Okay, I KNOW that was a lot of information to process, but just trust me and watch the movie, it’ll blow your mind, but in a good way. My explanation doesn't do enough justice to it.

The reason this movie is so relevant, now more than ever, is because of the striking similarities between the society the narrator lives in and ours. The world we live in today is all about fast service, materialistic views, convenience, order and, most of all, commercialism. The film depicts this in many ways like the ridiculous number of Starbucks cups placed throughout the movie to show the rampant commercial culture we live in. David Fincher uses countless subtle elements in the film that make it the work of art that it is, but I decided not to write about them because, again, the fun lies in discovering them yourself (thank me later).

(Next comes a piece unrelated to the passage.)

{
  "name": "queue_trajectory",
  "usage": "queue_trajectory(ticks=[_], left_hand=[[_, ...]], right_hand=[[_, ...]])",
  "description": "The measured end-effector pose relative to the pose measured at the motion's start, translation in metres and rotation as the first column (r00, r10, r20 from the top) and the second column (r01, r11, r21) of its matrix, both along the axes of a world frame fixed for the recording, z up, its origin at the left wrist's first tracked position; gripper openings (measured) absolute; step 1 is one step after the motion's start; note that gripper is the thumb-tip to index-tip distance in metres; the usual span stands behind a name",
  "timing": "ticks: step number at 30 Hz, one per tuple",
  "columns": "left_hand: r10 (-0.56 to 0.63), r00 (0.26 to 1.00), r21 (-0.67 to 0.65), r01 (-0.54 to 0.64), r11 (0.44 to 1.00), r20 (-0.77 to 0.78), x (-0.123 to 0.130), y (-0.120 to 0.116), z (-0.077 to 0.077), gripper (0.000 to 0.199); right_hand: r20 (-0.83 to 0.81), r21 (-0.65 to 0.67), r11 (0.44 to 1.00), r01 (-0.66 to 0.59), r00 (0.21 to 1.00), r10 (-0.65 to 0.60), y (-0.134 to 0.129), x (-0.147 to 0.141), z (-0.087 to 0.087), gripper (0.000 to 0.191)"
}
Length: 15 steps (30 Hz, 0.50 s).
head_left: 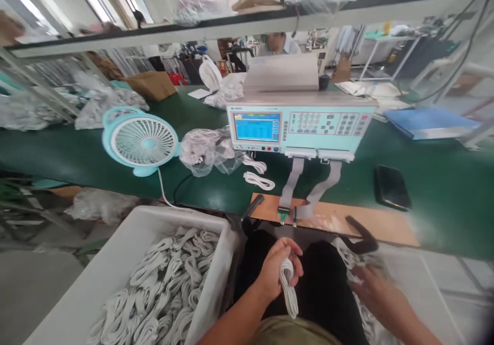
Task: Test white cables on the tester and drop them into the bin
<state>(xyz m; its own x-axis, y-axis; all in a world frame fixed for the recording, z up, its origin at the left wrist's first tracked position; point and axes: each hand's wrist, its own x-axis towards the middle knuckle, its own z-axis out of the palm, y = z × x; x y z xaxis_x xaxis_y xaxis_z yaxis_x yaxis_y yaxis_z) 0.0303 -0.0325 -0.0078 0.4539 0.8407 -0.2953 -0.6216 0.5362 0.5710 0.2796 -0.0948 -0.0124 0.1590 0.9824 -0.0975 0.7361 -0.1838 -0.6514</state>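
A bundle of white cable (288, 288), coiled and folded, is in my left hand (276, 268), held above my lap with the fingers curled round it. Down at the right, my right hand (372, 286) reaches over a pile of similar white cables (370, 316) beside my leg; motion smears its fingers. In front of me stands a cable tester (301, 123) with a lit blue screen. Two grey ribbon cables (295, 183) run down from it to small connectors (284, 213) at the table edge. Two coiled white cables (259, 181) lie left of them.
A white bin (135, 221) full of bundled cables stands at the left. On the green table (347, 180) are a blue fan (142, 141), bagged cables (206, 149), a black phone (392, 187) and a blue folder (430, 122). A shelf (154, 33) crosses above; a person sits behind the tester.
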Motion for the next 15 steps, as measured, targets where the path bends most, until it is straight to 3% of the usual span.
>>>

The narrator represents a typical person living in our society. Someone who believes that the more things he owns, the more complete he is as a person. And every once in a while, we all feel the need to be our own kind of Tyler Durden. The rebel, the anarchist, the man who doesn't follow the norms of society. Someone who finds the answer in violence and hypermasculinity. To completely reject materialistic desires and gain ‘enlightenment’ by existing in our primal form. The movie- in my opinion- tries to show us the importance of balance. The narrator-- our typical white-collared man-- lived a life that was just as doomed as his alter ego’s- the anarchist- even though they were on opposite ends of the spectrum. Even though what they represented were two opposite things, they were strikingly similar. The way Project Mayhem was strategically organised, uniform, blind and followed a single authority figure- Tyler Durden, is also the same way our society works. Liberation from the ‘emasculated’, mundane and materialistic system trapped them in a system that was, in many ways, much worse. Hypermasculine, violent, thoughtless and dangerous. Both stripped the respective characters of their individuality and made them less than human. It made them mere statistics.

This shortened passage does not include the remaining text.